We like to refer to ourselves as the "big tent" party. We say there is room for everyone within the Democratic Party.
Is that really true?
I know, there are a lot of people from various walks of life in the party, but what message do we, as Democrats, actually send?
Since Dwight Bullard has entered the race for FDP chair -- a position no African American has ever held in this state, by the way -- much is being made of his loss in Senate District 40 this past November.
The district was Democratic, his critics say. Hillary Clinton won the district overwhelmingly, his critics say. This speaks poorly about Dwight Bullard, his critics say.
I don't think so.
In fact, I think it speaks poorly of those Democrats who are clucking about his election failure now. I'm talking about those same Democrats who expect black Democrats to toe the party line, no matter the candidate, but will NOT hold themselves to that same standard when that candidate is black.
Yes, I said it. I said it and I meant it. Candidates of all racial definitions can represent black communites, but blacks apparently can't represent other than black communities.
Within the Democratic Party, it has been no secret that black candidates, for the most part, are only seen as viable as long as they stay in predominantly black areas.
In other words, we have to stay in our lanes.
Now, mind you, a nonblack candidate will come into a district or area that is predominantly a minority area and run in a heartbeat. No questions asked.
If the candidate is a good candidate, black people will indeed vote for him/her.
Ask yourselves why that same respect and reciprocity is not afforded to black candidates in districts that are not predominantly black.
You can't tell me Frank Artiles stood for what the people in District 40 wanted more than Dwight Bullard did. Dwight's critics have pointed out that the district overwhelmingly went for Clinton, remember?
So no, I'm not going to buy that loss being Dwight Bullard's fault. That loss belongs to the fact that no matter how much Democrats want to deny it, they are still just as racist as they proclaim Republicans to be.
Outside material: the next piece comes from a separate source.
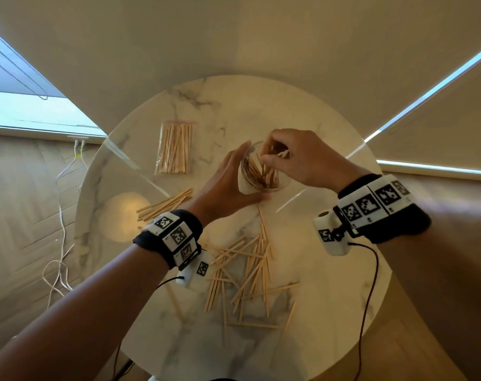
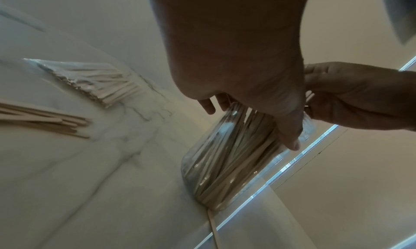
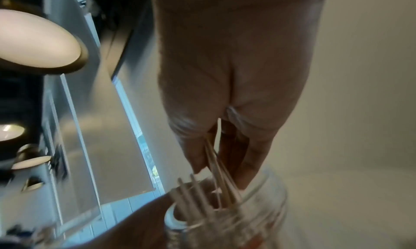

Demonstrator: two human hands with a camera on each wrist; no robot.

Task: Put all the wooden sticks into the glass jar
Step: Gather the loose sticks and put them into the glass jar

Despite electing the first African American president of these United States, Democrats still carry the notion that black people can only govern other black people.
Mind you, that is changing with the Bernie Sanders crop of voters coming up. I see a wide amount of support for Dwight Bullard from them, but make no mistake about it, to a large degree, the people who have a problem with Dwight Bullard can't see this man leading the Democratic Party for reasons other than they will admit publicly.
Stephen Bittel and his alliance spent $3 million on the combined races of Murcasel-Powell and Buesing, and THEY lost.
Their districts were Dem-leaning. Is he being criticized for poor judgment? Are they being criticized as poor candidates?Did Bittel even attempt to help in Dwight's race?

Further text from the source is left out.